The change prompted the “Robin Hood” cast to reflect on similarities between today and the era in the movie, which depicts a new monarchy, heavy taxation and England’s bankrupt coffers from Richard’s foreign wars.
“It’s an irony that this is all going on when the film’s being released today,” Blanchett said. “It’s a testament to Ridley’s talent as a director that all of those things are there for the taking, but it’s also a wild ride. And of course, the thing that I’m interested in, a love story, also plays. So he’s able to tonally weave all those different elements into the film.”
“There’s no sort of cynicism with this, we don’t have two other scripts under Ridley’s hospital bed,” Crowe told reporters after a press screening and ahead of the red carpet gala that officially kicks off the 12-day festival in Cannes.
“Obviously there’s a figure in the studio heads’ mind, if we pass a certain figure then they’ll give us a call and say, ‘well, tell the second part of the story’, but there’s no grand plan in that regard.
“It’s theatre on a grand scale and it’s an experience second to none, and if I had the opportunity to address what happens next with Ridley and Cate, then great, let’s do it.”
Scott was unable to be in France due to a knee operation. Asked why he had taken on an iconic role previously played by Errol Flynn, Douglas Fairbanks and Kevin Costner, Crowe replied:
“Do I really believe in the motivations or the back story of any of the other Robin Hoods that have been done?
“When I started thinking about it from that perspective my answer was no. I wanted to find out what the essential motivations were for this man’s altruism.”
Blanchett, who plays a feisty, independent version of Marion, also said she was not inspired by earlier incarnations like Audrey Hepburn’s or Olivia de Havilland’s.

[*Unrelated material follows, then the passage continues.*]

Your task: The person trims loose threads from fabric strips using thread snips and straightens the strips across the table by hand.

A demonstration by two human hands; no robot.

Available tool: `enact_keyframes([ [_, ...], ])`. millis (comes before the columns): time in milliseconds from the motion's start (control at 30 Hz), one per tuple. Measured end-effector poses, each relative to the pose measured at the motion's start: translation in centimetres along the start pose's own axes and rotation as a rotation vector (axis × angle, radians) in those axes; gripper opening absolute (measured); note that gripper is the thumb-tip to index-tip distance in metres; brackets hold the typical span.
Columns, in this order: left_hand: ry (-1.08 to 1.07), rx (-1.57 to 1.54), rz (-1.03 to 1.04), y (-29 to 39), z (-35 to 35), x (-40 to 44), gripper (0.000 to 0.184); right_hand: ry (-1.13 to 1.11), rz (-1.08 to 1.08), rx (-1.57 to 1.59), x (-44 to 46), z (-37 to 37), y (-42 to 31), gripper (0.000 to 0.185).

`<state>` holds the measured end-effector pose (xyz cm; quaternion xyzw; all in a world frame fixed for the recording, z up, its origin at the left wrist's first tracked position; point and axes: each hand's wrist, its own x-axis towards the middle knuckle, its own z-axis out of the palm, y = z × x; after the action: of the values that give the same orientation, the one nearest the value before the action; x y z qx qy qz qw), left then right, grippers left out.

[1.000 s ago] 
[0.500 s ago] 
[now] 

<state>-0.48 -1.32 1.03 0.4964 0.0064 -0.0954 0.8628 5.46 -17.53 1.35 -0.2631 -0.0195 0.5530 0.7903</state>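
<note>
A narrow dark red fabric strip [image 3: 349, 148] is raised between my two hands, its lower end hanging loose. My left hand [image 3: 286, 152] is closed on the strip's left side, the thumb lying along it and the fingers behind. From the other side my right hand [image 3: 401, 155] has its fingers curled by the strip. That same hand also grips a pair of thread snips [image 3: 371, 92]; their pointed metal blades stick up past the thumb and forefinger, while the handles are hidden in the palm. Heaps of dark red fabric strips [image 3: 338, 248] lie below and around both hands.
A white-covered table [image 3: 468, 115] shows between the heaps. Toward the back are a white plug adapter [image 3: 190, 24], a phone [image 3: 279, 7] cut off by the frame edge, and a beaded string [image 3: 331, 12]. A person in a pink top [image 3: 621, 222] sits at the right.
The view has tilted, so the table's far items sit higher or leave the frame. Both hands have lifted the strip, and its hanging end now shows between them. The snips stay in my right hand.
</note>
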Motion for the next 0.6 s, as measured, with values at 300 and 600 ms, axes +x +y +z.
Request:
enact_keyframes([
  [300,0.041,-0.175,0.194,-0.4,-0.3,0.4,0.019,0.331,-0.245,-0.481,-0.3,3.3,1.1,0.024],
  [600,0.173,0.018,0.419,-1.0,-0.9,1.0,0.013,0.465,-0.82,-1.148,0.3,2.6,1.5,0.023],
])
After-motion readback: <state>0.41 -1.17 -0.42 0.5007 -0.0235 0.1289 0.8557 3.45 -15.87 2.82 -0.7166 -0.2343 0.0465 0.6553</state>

Robin Hood is one of few U.S. titles at this year’s Cannes festival, an expensive if high-profile platform for movies, reflecting concerns over the broader economy and making the 2010 event relatively low-key in terms of star power.
“Maybe the main reason is the (financial) crisis, because cinema is an industry ... which needs a lot of money,” festival director Thierry Fremaux told Reuters.